Не чувствует большинство граждан границ, ни своих, ни чужих, лезут, пока силой не остановят, а потом обижаются. Стоит ли удивляться, что грань, за которой начинается превышение необходимой самообороны, не ясна для них, даже для профессиональных юристов.
Ирина понимала, что редкие всплески стихийных народных волнений – это очень хорошо, это признак, что не все еще потеряно, и демократия когда-нибудь восторжествует, но когда дело касалось судебной практики, она терпеть не могла все эти открытые письма с требованием осудить или, наоборот, оправдать.
Каждый случай сложен, и нельзя судить поверхностно, зная только часть фактов. Да, с одной стороны, прекрасная женщина, замечательный врач, во всех отношениях достойный член общества, принесшая людям много добра, а с другой – матерый зэк, который с детства сеял вокруг себя разрушение и боль. Понятно, на чьей стороне симпатии общества, только судят не человека в целом, а его деяние. Нельзя сказать – ты хороший, поэтому тебе можно убивать плохих, это порочный подход.
Ирина была убеждена, что люди могут требовать только одного – честного, открытого и справедливого суда, все остальное – путь к произволу.
Однако в данном случае она была с народом солидарна.
Врач перед законом такой же человек, но все же чуть-чуть особенный, так что ради него Фемида может слегка приподнять повязку с одного глаза.
Вот ей самой, например, скоро рожать.

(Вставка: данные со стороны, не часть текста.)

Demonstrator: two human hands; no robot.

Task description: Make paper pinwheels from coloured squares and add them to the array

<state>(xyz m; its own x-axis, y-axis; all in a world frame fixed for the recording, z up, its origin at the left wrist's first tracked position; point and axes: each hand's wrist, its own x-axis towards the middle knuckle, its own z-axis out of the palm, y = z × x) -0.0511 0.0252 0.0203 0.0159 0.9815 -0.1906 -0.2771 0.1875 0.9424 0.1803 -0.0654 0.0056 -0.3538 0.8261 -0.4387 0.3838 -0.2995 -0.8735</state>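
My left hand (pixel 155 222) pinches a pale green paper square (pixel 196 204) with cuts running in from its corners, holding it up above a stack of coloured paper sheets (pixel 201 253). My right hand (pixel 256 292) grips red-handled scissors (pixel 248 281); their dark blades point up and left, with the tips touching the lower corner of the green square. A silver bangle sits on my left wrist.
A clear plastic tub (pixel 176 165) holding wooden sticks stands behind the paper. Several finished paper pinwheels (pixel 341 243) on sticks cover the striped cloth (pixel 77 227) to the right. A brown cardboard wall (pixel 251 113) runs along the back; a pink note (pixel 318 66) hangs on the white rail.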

Хотела бы она попасть к акушеру, находящемуся под следствием или под судом? Оно, конечно, в народном понимании врач должен быть святым, пекущимся только и исключительно о благе пациентов, полностью свободным от любых житейских стремлений, только он все равно живой человек. Мысли о возможном наказании все равно угнетают, и врач не в силах сосредоточиться на своих прямых обязанностях. Ирина уже не юная девушка, в консультации сказали, что пока все в порядке, но риск осложнений все же достаточно высок. Да и вообще всякое может случиться, острая ситуация, в которой будет один шанс из ста сохранить жизнь и матери и ребенку (тьфу-тьфу, конечно). При прочих равных у кого будет больше шансов разглядеть и использовать этот шанс – у спокойного, уверенного в своем будущем человека, или у без пяти минут зэка, все мысли которого крутятся вокруг предстоящего судебного заседания?